Joined: Mon Nov 24, 2008 12:12 pm
Posts: 90
i think i got what you were saying, i just wanted to make sure you were running the OUTPUT VOLUME pot at 2-4 and not 1.

i see that you changed the tubes, but did you pull them one at a time, let them warm up and then see if removing of a certain tube fixed the problem? The problem might not be the actual tube, but it might have to do with the part of the circuit connected to a certain preamp tube.

i would start and remove V1, closest to the input jack, try and play through the amp..and work your way down the line. V1 and V2 are going to be the primary preamp tubes. V3 is half connected to the drive channel and have connected to the FX return. V4 is the secondary section of the rhythm channel, V5 being for reverb, and v6 being the phase inverter. you could be getting that ossilation in any of these.

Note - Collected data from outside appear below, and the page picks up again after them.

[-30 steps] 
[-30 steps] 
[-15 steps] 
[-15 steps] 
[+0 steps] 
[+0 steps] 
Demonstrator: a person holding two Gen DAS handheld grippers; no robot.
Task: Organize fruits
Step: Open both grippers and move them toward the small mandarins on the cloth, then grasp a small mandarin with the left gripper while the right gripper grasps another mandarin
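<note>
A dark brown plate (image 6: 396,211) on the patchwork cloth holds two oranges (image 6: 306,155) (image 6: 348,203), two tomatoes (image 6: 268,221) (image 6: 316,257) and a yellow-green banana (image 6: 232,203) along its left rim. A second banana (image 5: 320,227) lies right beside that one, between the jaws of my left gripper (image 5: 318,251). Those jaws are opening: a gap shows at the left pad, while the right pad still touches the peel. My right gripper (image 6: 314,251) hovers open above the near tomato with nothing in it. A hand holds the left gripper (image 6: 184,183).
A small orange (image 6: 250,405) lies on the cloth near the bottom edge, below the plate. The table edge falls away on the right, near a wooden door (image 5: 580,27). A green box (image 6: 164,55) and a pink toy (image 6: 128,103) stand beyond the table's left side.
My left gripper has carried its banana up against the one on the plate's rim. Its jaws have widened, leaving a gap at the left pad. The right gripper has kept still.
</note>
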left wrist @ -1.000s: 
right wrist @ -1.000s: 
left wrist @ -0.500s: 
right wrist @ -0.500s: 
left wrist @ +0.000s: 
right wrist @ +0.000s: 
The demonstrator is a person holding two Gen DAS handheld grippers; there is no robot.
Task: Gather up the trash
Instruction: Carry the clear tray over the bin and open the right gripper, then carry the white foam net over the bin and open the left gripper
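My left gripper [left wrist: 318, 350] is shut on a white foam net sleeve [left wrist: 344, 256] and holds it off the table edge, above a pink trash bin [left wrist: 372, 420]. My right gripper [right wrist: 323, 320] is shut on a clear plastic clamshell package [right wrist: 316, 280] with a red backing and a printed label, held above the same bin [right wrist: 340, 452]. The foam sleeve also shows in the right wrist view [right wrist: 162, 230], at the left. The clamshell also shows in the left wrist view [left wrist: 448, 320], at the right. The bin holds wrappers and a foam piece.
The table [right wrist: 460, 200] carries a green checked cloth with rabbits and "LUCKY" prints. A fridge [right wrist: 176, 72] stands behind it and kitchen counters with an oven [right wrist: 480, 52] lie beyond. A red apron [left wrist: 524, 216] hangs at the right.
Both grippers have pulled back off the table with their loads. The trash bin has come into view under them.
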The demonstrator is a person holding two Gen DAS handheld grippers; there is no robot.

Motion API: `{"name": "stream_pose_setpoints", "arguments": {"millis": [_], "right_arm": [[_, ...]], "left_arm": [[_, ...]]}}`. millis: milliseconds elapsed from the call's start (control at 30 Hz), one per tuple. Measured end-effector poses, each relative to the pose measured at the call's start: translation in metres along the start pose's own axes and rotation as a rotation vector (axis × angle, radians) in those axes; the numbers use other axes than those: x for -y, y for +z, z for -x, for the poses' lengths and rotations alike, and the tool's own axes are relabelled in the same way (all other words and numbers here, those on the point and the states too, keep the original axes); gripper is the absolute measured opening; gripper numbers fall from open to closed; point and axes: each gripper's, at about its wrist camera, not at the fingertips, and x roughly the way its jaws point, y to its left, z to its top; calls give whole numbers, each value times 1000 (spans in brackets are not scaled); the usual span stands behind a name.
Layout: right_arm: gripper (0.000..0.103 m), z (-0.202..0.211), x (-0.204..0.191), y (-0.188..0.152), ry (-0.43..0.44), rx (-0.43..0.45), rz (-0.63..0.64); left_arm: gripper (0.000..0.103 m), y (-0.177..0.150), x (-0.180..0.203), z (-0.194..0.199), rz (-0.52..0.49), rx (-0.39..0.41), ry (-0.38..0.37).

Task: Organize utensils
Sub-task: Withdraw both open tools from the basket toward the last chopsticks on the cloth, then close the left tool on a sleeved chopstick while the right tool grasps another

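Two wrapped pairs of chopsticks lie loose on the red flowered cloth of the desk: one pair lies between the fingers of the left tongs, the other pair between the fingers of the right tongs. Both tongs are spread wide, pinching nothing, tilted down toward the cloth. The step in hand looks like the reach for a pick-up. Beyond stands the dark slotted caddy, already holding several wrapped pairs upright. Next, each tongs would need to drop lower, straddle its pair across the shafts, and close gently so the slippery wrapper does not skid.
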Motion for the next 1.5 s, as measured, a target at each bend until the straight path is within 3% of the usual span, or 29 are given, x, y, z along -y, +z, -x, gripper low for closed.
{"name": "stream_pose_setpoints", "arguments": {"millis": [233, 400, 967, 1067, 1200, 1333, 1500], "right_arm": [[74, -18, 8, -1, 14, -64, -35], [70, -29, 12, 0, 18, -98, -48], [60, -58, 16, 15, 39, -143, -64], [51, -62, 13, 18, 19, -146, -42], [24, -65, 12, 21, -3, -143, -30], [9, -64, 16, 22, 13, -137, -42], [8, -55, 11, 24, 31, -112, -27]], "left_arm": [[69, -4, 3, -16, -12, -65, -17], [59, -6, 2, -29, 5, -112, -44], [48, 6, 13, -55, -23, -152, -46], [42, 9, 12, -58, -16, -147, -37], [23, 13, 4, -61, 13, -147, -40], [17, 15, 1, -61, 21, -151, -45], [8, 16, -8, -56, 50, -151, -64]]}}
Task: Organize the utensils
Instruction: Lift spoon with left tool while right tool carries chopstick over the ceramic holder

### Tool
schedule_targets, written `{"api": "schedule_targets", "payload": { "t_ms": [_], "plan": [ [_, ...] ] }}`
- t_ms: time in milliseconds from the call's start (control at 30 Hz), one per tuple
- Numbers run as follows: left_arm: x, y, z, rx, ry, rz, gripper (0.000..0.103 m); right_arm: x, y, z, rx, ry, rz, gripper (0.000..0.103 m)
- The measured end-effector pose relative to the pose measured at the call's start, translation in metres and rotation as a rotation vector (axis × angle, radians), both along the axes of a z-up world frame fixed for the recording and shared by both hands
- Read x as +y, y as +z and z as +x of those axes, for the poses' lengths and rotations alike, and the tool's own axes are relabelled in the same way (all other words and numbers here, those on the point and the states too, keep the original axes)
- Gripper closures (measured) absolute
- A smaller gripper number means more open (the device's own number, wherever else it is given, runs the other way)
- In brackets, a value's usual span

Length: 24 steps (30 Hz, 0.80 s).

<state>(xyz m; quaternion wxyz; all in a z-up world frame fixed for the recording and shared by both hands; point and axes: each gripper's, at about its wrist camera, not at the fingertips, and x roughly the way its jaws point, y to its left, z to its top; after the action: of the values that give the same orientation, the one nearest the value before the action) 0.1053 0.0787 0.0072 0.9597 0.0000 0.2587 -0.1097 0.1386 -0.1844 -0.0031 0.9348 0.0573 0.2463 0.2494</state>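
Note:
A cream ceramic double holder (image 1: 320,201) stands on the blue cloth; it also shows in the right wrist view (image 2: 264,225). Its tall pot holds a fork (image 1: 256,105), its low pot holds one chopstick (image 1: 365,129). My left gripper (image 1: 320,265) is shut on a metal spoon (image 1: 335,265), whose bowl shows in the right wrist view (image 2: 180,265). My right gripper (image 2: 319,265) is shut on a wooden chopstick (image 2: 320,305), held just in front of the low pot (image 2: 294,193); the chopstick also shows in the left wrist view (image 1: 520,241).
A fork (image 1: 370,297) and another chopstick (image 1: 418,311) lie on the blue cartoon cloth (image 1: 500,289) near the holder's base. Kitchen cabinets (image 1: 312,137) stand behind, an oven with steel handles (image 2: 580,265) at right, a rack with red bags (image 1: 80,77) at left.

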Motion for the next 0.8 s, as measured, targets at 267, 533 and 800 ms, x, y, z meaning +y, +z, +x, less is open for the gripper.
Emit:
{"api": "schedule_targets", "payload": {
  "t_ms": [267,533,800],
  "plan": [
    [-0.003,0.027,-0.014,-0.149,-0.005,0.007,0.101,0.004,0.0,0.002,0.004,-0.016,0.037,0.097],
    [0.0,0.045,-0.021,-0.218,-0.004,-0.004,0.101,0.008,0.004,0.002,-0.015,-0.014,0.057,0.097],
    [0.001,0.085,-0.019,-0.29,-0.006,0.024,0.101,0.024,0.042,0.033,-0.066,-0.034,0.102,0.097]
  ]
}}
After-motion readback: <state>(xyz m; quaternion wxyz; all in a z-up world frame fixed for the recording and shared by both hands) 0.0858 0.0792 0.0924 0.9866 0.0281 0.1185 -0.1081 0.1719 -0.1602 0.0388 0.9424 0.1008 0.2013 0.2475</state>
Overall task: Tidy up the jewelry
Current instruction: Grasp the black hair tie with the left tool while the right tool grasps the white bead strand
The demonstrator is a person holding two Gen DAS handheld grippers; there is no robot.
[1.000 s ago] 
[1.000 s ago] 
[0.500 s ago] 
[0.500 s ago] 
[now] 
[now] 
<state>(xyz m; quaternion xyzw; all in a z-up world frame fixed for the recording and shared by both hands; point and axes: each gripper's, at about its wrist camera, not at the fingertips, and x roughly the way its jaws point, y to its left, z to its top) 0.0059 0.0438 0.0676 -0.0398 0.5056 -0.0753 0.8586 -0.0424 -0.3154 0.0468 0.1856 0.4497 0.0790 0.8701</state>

here is a good test. Using your FX return as a guitar input, turn the control for FX all the way to 100% wet and jack your guitar in there. When you do this, the only active controls will be OUTPUT VOLUME, the PRESENCE of the selected channal, and the EQ if you ahve it engaged. You can crank up the output volume a bit and play. If you dont get any of the ossilation, then you know that the problem has to be coming from further up in the preamp. the FX return, which uses half of the V3 tube, patch the signal in and puts it directly into the power amp section, thus it is bypassing V1,V2,and V4( which comes after it numerically, but really is before it in the signal chain), and v5 the reverb tube.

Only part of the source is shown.